Oídme atentamente, y comed del bien, y se deleitará el alma con grosura” (Isaías
55: 1,2).
Jesús
distingue el agua del pozo de la que él da, al decirle a la samaritana: “Cualquiera que beba de esta agua, volverá a
tener sed, mas al que beba del agua que yo le daré, no tendrá sed jamás, sino
el agua que yo le daré será en él una fuente que salte para vida eterna"
(Juan 4: 13,14)
JUAN 8: 9
“Pero ellos, al oír esto, acusados por su
conciencia, salieron uno a uno, comenzando por los más viejos hasta los
postreros”
Los
fariseos formaban parte de una estricta secta religiosa que se consideraban
irreprensibles con respecto a la Ley de Moisés. Eran tan engreídos en su
perfecto cumplimiento de la Ley de Dios que les impedía ver la biga clavada en
su ojo lo cual les impedía mirarse a sí mismos y ver sus muchas imperfecciones.
Cuando
Jesús llamó a Mateo a que le siguiese
estando sentado en su oficina
recaudando los tributos que tenían que pagar los ciudadanos, Mateo invitó a
Jesús a comer a su casa. Al verlo, los fariseos se quejaron a los discípulos de
que su Maestro comiese con los cobradores de impuestos y pecadores. Oyéndolo Jesús, les dijo: “Id, pues, y aprended lo que significa: Misericordia y no
sacrificio. Porque no he venido a llamar a justos, sino pecadores al
arrepentimiento” (Mateo 9: 9-13).
En otra
ocasión Jesús y sus discípulos caminaban junto a un campo de trigo. Era sábado.
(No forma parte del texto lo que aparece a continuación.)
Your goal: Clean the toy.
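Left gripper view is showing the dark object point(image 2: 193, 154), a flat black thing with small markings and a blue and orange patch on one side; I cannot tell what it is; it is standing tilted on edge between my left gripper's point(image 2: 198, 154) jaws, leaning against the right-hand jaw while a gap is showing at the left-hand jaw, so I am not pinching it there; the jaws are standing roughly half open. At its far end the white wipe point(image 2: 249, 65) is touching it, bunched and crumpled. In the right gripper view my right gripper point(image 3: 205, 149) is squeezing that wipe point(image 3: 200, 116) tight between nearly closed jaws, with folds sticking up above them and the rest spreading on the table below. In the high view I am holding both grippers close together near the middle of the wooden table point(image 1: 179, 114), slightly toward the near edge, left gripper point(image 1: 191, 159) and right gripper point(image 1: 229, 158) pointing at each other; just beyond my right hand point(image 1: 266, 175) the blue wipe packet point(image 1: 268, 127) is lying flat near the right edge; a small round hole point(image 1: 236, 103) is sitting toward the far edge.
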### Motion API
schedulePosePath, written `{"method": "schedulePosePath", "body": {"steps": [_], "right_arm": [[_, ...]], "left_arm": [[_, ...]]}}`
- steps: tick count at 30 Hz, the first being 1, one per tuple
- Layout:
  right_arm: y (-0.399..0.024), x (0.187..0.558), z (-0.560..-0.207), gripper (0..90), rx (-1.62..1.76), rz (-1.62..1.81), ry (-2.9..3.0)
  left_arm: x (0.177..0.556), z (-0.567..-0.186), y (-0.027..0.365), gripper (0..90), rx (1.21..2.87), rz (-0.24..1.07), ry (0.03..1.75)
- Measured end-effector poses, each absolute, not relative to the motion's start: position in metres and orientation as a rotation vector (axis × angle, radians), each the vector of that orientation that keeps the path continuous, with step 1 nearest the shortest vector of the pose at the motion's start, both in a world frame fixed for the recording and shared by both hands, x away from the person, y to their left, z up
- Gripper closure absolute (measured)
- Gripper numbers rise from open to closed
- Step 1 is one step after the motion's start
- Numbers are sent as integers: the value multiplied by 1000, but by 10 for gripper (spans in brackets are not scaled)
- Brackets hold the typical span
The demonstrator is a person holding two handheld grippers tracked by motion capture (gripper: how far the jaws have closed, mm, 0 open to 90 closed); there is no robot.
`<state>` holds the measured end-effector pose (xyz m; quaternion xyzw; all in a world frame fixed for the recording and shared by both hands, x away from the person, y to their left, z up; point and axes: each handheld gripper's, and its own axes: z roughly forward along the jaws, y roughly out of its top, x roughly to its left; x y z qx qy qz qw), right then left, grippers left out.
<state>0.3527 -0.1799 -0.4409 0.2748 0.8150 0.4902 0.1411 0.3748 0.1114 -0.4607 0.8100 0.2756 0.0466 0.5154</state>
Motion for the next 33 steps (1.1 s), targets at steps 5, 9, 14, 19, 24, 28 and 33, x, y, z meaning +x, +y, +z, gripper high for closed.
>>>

Los discípulos que tenían hambre arrancaron unas espigas y las desgranaron
fregándolas con sus manos. Los fariseos que fueron testigos de lo que
consideraban una grave infracción de la Ley se acercaron a Jesús para denunciar
la infracción cometida por sus discípulos. Jesús les dice: “Y si supierais lo que significa: Misericordia quiero, y no sacrificio,
no condenaríais a los inocentes” (Mateo 12: 7).
El
perfeccionismo de los fariseos les impedía ver su propio corazón. Sí que se
tienen que denunciar los pecados pero la corrección tiene que hacerse movidos
por el amor de Dios que busca el arrepentimiento del pecador. Los juicios
condenatorios que tan a menudo salen de nuestros labios contribuyen a endurecer
nuestro propio corazón y no a hacer bien a los acusados. Tenemos que ser muy
cuidadosos a la hora de enjuiciar a los pecadores.
Juan
nos relata el caso de la mujer sorprendida cometiendo adulterio que los
fariseos llevan ante la presencia de Jesús para que la condene para que fuese
apedreada según la Ley de Moisés. A estos irreprensibles que presumían de
cumplir la Ley de Moisés, Jesús les dice: “El
que de vosotros esté sin pecado sea el primero en arrojar la piedra contra
ella” ¿Es que a Jesús no le importaba el comportamiento de la mujer
adúltera? Claro que le importaba porque deseaba su bien. Cuando los acusadores
de la adúltera abandonaron el lugar avergonzados y dejaron solos a Jesús y a la
mujer, Jesús se dirige a la mujer y le dice: “¿Nadie te condenó? Ella responde. Nadie, Señor”. Jesús que es el
único que puede perdonar los pecados, le dice a la pecadora: “Ni yo te condeno, vete y no peques más”
(Juan 8: 3-11). ¿Hemos aprendido cómo deben tratarse los pecadores? Si no fuese
por la misericordia de Dios, ¿dónde estaríamos nosotros?